Roko comments on A Master-Slave Model of Human Preferences - Less Wrong

58 Post author: Wei_Dai 29 December 2009 01:02AM

You are viewing a comment permalink. View the original post to see all comments and the full post content.

Comments (80)

You are viewing a single comment's thread. Show more comments above.

Comment author: Mitchell_Porter 29 December 2009 04:27:16AM 7 points [-]

a test for those who propose to "extract" or "extrapolate" our preferences into a well-defined and rational form

If we are going to have a serious discussion about these matters, at some point we must face the fact that the physical description of the world contains no such thing as a preference or a want - or a utility function. So the difficulty of such extractions or extrapolations is twofold. Not only is the act of extraction or extrapolation itself conditional upon a value system (i.e. normative metamorality is just as "relative" as is basic morality), but there is nothing in the physical description to tell us what the existing preferences of an agent are. Given the physical ontology we have, the ascription of preferences to a physical system is always a matter of interpretation or imputation, just as is the ascription of semantic or representational content to its states.
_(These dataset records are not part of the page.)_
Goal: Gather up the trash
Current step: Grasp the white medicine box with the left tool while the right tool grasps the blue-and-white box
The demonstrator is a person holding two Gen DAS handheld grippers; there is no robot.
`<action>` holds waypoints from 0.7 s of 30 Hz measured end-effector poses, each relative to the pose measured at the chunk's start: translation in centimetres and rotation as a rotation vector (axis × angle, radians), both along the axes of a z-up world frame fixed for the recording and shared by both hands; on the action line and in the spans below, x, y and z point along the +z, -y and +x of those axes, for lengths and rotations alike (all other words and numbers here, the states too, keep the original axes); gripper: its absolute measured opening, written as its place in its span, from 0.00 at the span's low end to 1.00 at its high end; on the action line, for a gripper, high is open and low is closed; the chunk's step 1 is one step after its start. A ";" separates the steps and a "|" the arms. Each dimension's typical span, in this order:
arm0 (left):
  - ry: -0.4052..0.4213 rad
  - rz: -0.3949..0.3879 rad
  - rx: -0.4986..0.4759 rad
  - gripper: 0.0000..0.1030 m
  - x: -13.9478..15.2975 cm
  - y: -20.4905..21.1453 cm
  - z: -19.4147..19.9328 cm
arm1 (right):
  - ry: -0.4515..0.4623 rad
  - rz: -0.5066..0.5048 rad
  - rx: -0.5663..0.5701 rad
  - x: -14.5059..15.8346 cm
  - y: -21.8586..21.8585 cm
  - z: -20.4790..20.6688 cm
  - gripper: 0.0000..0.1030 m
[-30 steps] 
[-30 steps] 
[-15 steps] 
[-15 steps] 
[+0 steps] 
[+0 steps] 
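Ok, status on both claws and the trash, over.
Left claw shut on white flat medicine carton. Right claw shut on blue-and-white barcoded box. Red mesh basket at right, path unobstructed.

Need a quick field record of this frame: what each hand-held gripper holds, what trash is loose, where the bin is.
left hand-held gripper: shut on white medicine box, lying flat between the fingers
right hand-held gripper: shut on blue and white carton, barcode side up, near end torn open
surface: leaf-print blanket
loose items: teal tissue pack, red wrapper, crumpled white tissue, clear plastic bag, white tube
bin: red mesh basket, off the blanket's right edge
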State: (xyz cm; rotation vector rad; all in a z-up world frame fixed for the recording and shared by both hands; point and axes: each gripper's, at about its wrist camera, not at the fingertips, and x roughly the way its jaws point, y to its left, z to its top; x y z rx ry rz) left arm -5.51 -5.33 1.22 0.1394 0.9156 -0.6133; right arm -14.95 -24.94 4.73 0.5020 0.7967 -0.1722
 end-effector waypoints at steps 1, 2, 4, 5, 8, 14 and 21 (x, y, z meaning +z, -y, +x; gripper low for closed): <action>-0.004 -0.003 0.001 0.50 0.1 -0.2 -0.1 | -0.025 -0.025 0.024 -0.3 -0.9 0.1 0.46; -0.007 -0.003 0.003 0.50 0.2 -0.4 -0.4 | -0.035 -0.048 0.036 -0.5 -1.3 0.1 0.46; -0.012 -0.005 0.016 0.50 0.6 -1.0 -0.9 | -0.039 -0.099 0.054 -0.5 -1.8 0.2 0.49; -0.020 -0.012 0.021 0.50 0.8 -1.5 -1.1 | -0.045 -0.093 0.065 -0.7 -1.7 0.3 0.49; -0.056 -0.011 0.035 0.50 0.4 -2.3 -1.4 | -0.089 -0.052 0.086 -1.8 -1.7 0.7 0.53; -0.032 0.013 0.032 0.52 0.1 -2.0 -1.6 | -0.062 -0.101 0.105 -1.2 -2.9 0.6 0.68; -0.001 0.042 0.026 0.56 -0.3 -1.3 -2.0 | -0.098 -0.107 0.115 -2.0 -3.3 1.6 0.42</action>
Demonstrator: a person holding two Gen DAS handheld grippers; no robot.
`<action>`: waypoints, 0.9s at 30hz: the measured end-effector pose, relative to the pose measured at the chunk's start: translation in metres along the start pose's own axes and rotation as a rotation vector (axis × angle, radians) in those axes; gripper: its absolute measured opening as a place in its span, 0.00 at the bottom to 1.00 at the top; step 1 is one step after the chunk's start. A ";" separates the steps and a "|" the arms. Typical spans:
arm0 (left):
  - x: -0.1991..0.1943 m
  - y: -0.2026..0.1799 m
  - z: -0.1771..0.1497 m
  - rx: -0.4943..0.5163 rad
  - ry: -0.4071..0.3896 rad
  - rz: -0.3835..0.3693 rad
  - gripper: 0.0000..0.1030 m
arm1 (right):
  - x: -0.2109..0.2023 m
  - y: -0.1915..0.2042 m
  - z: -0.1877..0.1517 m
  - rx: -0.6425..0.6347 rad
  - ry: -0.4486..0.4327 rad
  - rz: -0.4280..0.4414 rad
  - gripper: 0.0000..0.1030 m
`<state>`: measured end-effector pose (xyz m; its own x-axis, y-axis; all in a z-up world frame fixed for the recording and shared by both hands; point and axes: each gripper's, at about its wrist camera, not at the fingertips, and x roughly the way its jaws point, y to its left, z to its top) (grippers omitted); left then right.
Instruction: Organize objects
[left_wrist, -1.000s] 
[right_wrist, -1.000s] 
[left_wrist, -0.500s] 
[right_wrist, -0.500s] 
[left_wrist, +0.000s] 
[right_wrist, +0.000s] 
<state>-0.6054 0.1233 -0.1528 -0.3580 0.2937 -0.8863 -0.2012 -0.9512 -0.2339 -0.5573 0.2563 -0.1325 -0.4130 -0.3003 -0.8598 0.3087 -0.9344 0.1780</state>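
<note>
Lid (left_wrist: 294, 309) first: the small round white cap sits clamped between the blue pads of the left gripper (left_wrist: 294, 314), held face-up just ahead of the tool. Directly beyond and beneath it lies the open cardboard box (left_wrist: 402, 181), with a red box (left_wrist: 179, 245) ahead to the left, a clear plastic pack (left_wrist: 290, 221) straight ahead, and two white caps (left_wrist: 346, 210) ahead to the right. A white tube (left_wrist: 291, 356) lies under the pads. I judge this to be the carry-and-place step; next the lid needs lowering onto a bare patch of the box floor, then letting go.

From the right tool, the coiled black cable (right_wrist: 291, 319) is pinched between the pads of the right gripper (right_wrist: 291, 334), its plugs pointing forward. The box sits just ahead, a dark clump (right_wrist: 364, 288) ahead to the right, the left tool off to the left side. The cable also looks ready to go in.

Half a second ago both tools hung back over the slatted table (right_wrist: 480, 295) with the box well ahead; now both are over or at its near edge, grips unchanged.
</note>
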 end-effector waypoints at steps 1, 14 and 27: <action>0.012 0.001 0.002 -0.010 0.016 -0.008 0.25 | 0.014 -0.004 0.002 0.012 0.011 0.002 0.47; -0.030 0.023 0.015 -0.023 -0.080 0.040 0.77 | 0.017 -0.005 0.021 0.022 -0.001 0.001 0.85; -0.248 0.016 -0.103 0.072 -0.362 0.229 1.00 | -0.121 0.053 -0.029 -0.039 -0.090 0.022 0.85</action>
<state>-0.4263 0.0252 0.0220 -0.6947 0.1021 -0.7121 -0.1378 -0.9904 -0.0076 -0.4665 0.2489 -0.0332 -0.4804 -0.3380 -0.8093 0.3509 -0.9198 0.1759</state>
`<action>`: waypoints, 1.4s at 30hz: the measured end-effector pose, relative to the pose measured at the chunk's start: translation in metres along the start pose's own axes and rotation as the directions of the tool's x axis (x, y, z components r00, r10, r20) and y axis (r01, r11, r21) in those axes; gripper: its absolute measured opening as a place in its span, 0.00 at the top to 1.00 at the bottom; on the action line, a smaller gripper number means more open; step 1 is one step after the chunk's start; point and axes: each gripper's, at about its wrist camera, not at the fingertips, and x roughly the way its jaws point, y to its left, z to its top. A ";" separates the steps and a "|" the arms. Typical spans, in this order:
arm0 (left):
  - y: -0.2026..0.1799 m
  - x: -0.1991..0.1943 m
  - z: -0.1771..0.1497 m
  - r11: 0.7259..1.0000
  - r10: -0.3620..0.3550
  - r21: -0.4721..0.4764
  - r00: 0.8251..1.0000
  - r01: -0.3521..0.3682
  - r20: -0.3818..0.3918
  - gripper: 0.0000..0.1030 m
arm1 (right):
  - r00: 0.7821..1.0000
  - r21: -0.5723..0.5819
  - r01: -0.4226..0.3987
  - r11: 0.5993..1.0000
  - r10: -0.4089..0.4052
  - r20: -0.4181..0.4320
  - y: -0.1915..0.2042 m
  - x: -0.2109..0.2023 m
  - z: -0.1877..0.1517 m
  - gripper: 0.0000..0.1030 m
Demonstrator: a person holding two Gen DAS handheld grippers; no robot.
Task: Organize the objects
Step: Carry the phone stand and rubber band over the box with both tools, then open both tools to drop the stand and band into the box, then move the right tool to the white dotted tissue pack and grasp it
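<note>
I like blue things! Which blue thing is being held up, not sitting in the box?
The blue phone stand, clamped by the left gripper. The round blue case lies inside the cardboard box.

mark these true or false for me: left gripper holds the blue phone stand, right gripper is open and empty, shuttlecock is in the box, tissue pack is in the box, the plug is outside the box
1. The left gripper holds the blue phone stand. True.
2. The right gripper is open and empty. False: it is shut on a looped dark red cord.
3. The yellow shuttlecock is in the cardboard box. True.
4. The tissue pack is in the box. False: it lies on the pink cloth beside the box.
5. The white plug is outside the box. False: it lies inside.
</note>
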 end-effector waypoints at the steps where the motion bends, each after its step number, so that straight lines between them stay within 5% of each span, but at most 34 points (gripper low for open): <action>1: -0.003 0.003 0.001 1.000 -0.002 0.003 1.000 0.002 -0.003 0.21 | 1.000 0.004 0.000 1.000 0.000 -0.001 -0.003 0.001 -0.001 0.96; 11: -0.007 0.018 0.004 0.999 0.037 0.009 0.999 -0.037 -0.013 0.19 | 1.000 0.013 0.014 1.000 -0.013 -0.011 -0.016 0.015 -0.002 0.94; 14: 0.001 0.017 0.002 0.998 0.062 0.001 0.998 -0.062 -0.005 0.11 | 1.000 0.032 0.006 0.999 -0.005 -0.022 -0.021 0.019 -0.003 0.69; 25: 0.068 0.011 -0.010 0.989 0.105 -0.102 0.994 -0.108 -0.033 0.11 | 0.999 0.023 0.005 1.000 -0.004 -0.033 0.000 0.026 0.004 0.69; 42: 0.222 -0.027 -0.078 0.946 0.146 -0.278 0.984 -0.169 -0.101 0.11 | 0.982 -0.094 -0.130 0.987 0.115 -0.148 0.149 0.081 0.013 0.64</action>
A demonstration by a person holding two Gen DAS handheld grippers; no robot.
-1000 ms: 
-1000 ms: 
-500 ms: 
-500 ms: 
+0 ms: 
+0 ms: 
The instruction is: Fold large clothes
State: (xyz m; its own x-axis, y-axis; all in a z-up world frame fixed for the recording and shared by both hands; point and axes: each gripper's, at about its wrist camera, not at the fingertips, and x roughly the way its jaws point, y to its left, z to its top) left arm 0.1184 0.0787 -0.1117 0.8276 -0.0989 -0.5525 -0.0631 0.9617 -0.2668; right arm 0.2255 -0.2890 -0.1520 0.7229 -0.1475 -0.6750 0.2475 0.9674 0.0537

It's easy to miss this in a decision-theoretic discussion, because decision theory already assumes some concept like "goal" or "utility", always. Decision theory is the rigorous theory of decision-making, but it does not tell you what a decision is. It may even be possible to create a rigorous "reflective decision theory" which tells you how a decision architecture should choose among possible alterations to itself, or a rigorous theory of normative metamorality, the general theory of what preferences agents should have towards decision-architecture-modifying changes in other agents. But meta-decision theory will not bring you any closer to finding "decisions" in an ontology that doesn't already have them.

Comment deleted 29 December 2009 03:38:04PM *  [-]
Comment author: Vladimir_Nesov 29 December 2009 05:50:43PM *  1 point [-]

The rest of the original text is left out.